EXERCISE REQUIREMENTS — Repeat verbatim only the lines from the opening of the material below through the one that contains "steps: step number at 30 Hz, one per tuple".

SUPPLIED INFORMATION —
- Opening Delimiter -

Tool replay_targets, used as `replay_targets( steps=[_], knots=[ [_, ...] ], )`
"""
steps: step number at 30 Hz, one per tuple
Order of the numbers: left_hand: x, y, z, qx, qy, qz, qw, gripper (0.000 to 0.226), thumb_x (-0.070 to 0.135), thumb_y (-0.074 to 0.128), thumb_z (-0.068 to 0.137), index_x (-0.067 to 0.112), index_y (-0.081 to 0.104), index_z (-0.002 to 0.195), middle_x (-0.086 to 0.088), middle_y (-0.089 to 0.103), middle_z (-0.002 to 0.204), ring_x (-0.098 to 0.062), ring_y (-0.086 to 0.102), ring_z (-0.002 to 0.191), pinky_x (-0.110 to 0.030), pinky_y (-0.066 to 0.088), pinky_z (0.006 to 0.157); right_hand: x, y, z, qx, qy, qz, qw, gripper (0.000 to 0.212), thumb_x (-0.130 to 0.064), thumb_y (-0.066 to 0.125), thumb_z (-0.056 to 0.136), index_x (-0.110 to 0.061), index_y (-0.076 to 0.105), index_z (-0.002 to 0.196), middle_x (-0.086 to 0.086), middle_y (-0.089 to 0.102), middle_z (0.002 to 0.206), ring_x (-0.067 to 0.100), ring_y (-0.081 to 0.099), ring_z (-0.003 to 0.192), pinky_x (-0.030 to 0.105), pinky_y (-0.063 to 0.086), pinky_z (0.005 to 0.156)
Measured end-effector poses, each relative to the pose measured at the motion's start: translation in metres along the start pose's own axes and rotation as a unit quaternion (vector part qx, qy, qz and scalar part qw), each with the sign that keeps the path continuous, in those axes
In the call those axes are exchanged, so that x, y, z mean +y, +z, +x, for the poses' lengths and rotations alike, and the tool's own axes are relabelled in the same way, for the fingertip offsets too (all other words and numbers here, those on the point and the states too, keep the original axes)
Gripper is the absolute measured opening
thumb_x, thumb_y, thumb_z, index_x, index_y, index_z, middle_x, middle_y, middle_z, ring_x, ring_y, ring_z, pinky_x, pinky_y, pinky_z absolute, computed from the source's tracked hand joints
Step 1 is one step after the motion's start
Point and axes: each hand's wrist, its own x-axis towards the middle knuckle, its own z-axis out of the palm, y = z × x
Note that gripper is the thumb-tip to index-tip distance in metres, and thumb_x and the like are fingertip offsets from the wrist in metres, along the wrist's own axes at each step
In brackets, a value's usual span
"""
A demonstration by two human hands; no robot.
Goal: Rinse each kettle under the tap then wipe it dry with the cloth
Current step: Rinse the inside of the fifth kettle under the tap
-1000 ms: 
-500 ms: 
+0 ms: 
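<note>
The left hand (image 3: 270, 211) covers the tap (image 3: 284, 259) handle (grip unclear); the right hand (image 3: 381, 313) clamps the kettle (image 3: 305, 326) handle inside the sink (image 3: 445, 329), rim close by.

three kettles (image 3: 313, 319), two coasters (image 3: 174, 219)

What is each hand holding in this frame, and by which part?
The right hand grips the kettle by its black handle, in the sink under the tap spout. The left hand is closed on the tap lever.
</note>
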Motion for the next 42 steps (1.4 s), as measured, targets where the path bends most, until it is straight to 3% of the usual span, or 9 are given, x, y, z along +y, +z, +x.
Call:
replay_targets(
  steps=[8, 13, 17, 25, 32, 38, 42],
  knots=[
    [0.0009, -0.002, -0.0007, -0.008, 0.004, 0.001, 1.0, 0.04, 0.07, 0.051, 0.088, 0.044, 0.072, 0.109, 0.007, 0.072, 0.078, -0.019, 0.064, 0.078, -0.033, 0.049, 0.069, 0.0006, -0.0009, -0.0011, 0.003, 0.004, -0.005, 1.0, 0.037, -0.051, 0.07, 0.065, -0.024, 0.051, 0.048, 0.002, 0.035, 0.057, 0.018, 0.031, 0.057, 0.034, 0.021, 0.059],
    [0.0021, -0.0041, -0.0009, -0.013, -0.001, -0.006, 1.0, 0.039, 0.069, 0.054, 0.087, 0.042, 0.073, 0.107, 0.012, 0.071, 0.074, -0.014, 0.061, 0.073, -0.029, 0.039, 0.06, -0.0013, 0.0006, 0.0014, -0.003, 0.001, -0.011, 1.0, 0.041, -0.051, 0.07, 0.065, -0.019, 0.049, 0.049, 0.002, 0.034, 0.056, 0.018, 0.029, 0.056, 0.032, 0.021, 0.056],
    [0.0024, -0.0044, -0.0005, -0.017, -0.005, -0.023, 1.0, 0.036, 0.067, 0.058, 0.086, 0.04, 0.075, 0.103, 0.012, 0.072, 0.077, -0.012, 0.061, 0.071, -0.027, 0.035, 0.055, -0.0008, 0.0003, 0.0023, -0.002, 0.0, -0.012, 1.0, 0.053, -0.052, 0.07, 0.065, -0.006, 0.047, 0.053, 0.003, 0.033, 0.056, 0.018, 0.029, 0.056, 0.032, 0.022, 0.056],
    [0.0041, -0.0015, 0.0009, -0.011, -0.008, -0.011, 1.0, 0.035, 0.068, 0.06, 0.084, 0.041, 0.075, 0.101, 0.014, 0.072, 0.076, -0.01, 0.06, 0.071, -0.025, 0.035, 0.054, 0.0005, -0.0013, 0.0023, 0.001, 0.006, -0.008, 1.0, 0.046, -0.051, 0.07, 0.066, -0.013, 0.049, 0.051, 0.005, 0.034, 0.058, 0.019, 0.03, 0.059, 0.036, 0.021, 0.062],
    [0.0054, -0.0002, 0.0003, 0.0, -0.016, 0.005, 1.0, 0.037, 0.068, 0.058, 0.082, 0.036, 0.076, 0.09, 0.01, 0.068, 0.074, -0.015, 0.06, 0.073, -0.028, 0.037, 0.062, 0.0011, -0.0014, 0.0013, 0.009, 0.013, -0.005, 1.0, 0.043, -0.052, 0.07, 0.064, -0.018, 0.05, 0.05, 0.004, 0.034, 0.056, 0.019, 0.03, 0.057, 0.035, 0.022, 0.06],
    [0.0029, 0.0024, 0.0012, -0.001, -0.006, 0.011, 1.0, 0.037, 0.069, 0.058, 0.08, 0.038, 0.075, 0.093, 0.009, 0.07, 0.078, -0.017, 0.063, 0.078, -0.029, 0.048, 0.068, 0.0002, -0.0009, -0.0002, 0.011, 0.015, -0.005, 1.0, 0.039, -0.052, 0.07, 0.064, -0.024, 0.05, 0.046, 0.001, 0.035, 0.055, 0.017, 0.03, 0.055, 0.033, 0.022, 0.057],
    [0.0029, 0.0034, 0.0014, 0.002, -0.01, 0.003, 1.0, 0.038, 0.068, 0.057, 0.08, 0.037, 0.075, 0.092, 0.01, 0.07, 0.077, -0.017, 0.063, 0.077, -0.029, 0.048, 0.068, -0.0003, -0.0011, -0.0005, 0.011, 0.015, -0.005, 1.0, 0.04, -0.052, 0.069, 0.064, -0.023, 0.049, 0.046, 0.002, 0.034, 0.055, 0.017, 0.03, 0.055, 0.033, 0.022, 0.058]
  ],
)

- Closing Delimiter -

SOLUTION BELOW —
Tool replay_targets, used as `replay_targets( steps=[_], knots=[ [_, ...] ], )`
"""
steps: step number at 30 Hz, one per tuple

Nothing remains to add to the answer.